4. Singkatnya, pengukur penunjuk cocok untuk pengukuran sirkuit analog dengan arus dan tegangan tinggi yang relatif tinggi, seperti perangkat TV dan amplifier audio. Sangat cocok untuk meter digital dalam pengukuran sirkuit digital tegangan rendah dan arus rendah, seperti mesin BP, ponsel, dll. Tidak sempurna, meja penunjuk dan meja digital dapat dipilih sesuai situasi.


prosedur operasi
1. Sebelum digunakan, Anda harus memahami fungsi multimeter, dan memilih roda gigi, jangkauan, dan dongkrak uji dengan benar sesuai dengan objek yang akan diukur.


2. Bila ukuran data yang diukur tidak diketahui, sakelar rentang harus disetel ke nilai maksimum terlebih dahulu, lalu alihkan dari rentang besar ke rentang kecil, sehingga penunjuk indikator instrumen di atas 1/2 dari skala penuh.


3. Saat mengukur resistansi, setelah memilih perbesaran yang sesuai, sentuh kedua kabel uji sehingga penunjuk menunjuk ke posisi nol.
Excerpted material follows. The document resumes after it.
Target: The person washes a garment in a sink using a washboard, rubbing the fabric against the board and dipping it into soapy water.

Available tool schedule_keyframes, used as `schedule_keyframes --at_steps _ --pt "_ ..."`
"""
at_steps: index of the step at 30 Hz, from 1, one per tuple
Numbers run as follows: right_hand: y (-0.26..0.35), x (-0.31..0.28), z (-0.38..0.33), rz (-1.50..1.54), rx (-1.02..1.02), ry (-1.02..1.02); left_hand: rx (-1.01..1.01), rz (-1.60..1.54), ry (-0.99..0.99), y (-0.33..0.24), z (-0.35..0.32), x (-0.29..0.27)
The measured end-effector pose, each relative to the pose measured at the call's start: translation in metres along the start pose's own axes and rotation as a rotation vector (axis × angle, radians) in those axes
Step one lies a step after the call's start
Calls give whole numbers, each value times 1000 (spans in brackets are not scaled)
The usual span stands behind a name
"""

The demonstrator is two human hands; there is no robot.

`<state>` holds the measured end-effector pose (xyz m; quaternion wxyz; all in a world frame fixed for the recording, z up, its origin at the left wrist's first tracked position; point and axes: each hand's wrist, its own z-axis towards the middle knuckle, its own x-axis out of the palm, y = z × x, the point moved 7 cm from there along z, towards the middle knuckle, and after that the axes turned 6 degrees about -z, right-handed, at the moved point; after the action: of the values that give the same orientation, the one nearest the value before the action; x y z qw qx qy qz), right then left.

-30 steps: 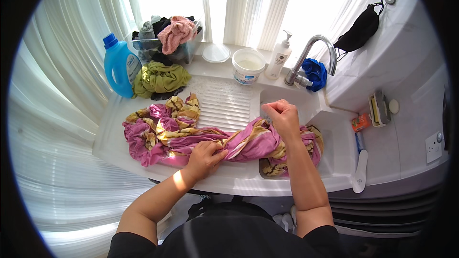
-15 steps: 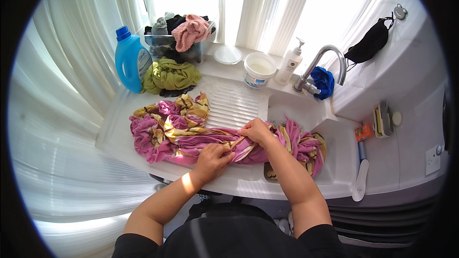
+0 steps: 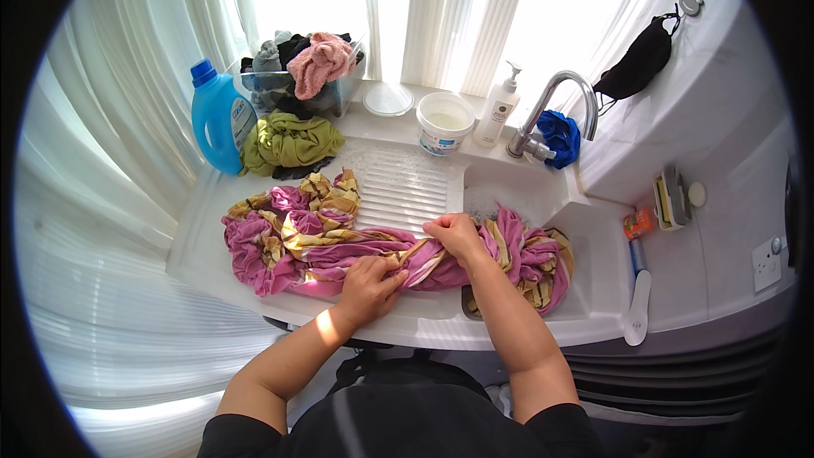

Jika penunjuk menyimpang dari posisi nol, sesuaikan kenop "penyesuaian nol" agar penunjuk kembali ke nol untuk memastikan hasil pengukuran yang akurat. . Jika tidak dapat disesuaikan ke nol atau meteran tampilan digital mengirimkan alarm tegangan rendah, itu harus diperiksa tepat waktu.


4. Saat mengukur resistansi rangkaian tertentu, catu daya rangkaian yang diuji harus dipotong, dan pengukuran langsung tidak diperbolehkan.


5. Saat menggunakan multimeter untuk mengukur, perhatikan keselamatan orang dan instrumennya. Jangan sentuh bagian logam dari pena tes dengan tangan Anda selama tes. Tidak diperbolehkan untuk mengganti sakelar persneling dengan daya hidup untuk memastikan pengukuran yang akurat dan menghindari sengatan listrik dan instrumen yang terbakar. kecelakaan.